▶ **EXERCISE DETAILS**
For this exercise, please find the lines in the entries that include the word "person" and copy them.

---- EXERCISE MATERIALS

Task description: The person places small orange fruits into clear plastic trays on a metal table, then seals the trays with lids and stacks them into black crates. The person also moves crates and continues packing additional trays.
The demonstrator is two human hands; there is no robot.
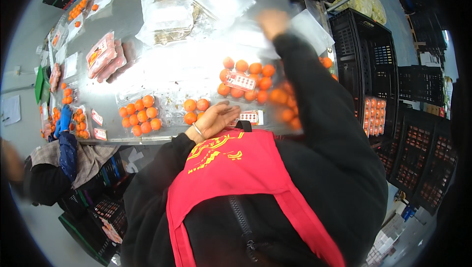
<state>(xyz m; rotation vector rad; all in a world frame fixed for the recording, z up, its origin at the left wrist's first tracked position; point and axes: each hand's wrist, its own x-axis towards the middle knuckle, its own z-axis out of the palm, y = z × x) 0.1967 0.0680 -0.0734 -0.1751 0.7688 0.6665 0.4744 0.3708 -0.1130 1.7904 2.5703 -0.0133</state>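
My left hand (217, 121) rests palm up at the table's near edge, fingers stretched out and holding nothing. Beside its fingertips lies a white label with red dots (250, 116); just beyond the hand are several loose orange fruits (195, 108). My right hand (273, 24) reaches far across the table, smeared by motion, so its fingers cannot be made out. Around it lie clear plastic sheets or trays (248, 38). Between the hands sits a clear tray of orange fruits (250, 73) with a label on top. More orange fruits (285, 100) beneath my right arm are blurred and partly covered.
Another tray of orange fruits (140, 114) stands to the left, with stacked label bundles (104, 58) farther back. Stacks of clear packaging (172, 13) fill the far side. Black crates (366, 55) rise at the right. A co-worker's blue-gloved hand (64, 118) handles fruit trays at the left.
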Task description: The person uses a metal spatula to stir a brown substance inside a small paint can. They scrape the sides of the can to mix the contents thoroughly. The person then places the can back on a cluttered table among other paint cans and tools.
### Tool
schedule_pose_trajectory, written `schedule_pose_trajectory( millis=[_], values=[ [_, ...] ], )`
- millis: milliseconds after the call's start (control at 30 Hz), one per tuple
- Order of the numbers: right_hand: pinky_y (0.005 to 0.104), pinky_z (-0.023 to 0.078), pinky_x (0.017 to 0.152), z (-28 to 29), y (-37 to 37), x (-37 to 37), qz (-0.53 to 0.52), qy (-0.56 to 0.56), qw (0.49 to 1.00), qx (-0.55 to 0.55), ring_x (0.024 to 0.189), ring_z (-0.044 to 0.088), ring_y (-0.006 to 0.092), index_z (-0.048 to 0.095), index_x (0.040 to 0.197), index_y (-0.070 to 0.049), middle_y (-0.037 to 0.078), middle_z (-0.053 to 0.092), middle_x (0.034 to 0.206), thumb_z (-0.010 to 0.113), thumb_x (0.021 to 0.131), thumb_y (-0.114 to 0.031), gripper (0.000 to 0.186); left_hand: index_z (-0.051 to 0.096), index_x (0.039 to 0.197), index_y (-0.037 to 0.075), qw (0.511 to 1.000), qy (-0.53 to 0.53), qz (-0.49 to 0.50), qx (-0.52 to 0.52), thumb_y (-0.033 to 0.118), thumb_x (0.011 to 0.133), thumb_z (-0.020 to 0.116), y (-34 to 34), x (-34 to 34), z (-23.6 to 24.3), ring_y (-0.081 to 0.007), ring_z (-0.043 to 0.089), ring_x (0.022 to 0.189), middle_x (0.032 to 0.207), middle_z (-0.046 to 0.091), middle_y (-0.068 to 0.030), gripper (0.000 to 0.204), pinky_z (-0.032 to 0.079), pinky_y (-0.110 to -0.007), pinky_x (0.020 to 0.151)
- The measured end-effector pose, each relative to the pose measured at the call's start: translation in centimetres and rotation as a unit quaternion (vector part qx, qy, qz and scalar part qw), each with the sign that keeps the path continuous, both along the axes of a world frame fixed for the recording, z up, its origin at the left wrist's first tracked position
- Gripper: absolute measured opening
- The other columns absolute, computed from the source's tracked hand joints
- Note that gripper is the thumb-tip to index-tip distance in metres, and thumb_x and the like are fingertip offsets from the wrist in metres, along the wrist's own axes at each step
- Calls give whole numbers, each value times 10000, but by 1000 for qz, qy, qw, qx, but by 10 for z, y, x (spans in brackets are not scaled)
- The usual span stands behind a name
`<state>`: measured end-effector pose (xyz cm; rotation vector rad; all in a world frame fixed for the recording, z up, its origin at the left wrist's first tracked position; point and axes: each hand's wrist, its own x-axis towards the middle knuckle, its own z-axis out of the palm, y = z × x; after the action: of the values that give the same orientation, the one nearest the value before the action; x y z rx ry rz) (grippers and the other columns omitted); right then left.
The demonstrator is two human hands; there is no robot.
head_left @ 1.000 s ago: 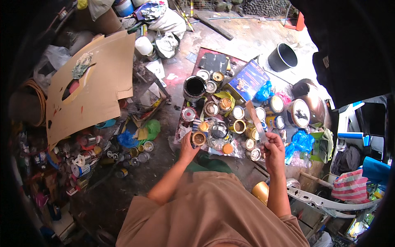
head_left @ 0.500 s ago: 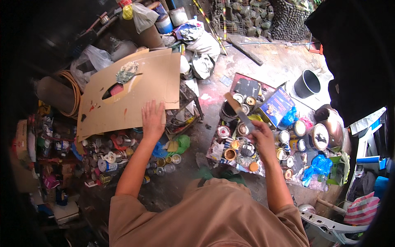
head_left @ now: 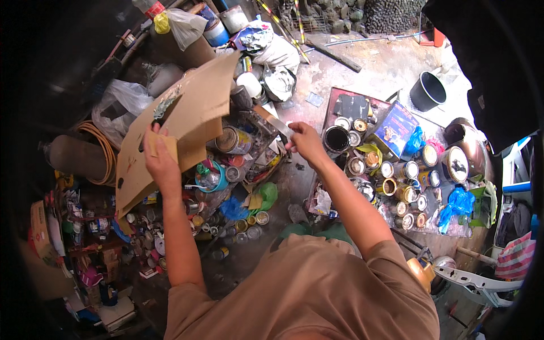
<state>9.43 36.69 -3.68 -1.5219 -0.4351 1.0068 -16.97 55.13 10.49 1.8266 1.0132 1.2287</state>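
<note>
1. The low reddish surface [head_left: 330, 107], crowded with open cans and tins, stands to the right; both hands are now away to its left, over the neighbouring clutter, whereas half a second ago the right one was above its cans.
2. The broad tan cardboard sheet [head_left: 198, 102], stained on its face, lies left of the surface. It is now bent and raised along its right side, no longer lying almost flat, so the place beneath is partly uncovered.
3. The round metal paint can [head_left: 226, 139] with a brownish top now shows beside the sheet's raised edge; the sheet covered it before.
4. The turquoise plastic bowl [head_left: 224, 177], near that can, is also more fully exposed.
5. The left hand [head_left: 162, 160] has gone from resting flat on the sheet to gripping its near part; the thumb is hidden.
6. The right hand [head_left: 304, 140] is closed around one end of the thin, flat, grey strip with a brown tip [head_left: 277, 123], which points toward the sheet but appears apart from it.
</note>
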Motion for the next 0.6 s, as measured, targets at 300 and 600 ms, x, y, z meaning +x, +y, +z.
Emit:
schedule_pose_trajectory(
  millis=[300,600],
  values=[
    [327,548,600,-36,96,3,2,-18,1000,-9,671,714,206,574,1285,95,199,698,1051,480,906,19,398,305,1523,-59,997,-69,-17,-11,97,1084,370,13,-3,40,-370,560,1316,1469,506,-255,470,476,-447,1084],
    [356,594,587,-78,172,-45,-29,-16,999,23,709,742,253,506,1312,105,234,689,1018,443,925,37,398,283,1536,-51,994,-103,9,-42,143,1092,382,8,-21,27,-392,537,1332,1483,482,-271,494,436,-499,1126]
  ],
)
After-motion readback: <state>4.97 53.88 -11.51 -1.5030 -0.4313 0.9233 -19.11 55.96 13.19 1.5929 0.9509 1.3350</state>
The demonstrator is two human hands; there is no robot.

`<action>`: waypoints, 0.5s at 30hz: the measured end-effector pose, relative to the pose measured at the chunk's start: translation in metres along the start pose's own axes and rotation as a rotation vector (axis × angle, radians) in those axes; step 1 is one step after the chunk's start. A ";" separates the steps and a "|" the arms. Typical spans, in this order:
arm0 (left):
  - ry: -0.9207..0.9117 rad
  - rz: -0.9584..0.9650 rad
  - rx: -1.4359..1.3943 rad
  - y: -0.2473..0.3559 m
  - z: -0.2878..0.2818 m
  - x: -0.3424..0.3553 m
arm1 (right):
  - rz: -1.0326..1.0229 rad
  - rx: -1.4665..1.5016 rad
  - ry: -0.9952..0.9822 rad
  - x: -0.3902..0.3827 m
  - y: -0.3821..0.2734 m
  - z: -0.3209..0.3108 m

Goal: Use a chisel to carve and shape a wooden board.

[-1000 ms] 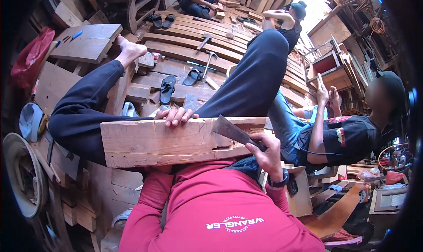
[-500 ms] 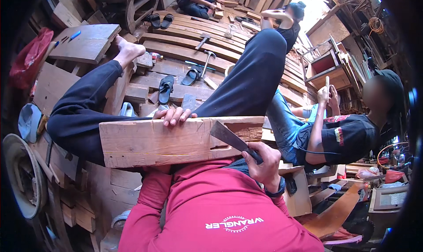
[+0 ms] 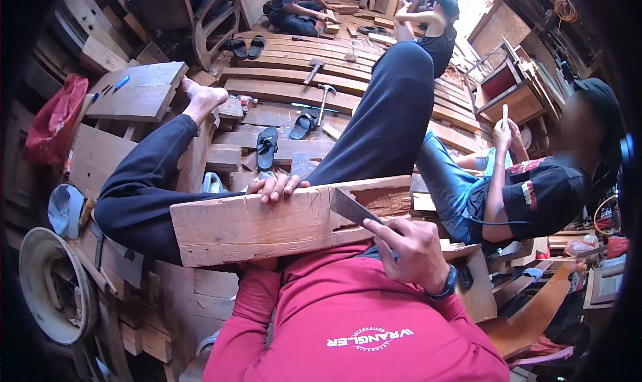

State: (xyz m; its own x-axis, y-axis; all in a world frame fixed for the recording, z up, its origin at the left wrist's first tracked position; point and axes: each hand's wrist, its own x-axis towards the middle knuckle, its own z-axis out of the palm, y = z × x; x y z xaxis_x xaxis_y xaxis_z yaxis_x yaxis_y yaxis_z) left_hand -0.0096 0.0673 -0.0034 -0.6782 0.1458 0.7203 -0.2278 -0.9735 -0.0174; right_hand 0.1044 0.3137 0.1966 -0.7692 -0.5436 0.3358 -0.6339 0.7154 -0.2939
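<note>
A thick wooden block [image 3: 251, 225] lies across my lap, its right end tilted slightly up. Near that end is a rough, dark hollow [image 3: 384, 200] with a narrow slot below it. My left arm passes beneath the block, and my left hand [image 3: 277, 185] comes up behind it, fingers closed over the far edge. In my right hand [image 3: 411, 248] is a putty knife [image 3: 352, 208] with a flat dark blade that widens to its tip. My index finger stretches along the blade, which rests against or just above the block beside the hollow. My palm hides most of the handle.
At right a co-worker [image 3: 545, 195] sits close, holding a thin object. Two more people sit farther back. Beyond my legs, hammers [image 3: 326, 104] and sandals [image 3: 267, 147] lie on planks. A round basin [image 3: 30, 275] stands at left, below a red bag [image 3: 57, 118].
The whole view has shifted, moving the scene rightward. My right index finger has straightened along the blade. The block's right end sits slightly higher, while my left hand keeps its hold.
</note>
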 end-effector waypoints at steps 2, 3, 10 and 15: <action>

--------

▶ **SOLUTION FOR THIS PROBLEM**
Task description: The person places small orange fruits into clear plastic trays on a metal table, then seals the trays with lids and stacks them into black crates. The person also moves crates and continues packing additional trays.
Task description: The person uses a metal spatula to stir a brown substance inside a small paint can. They scrape the sides of the can to mix the contents thoroughly. The person then places the can back on a cluttered table among other paint cans and tools.

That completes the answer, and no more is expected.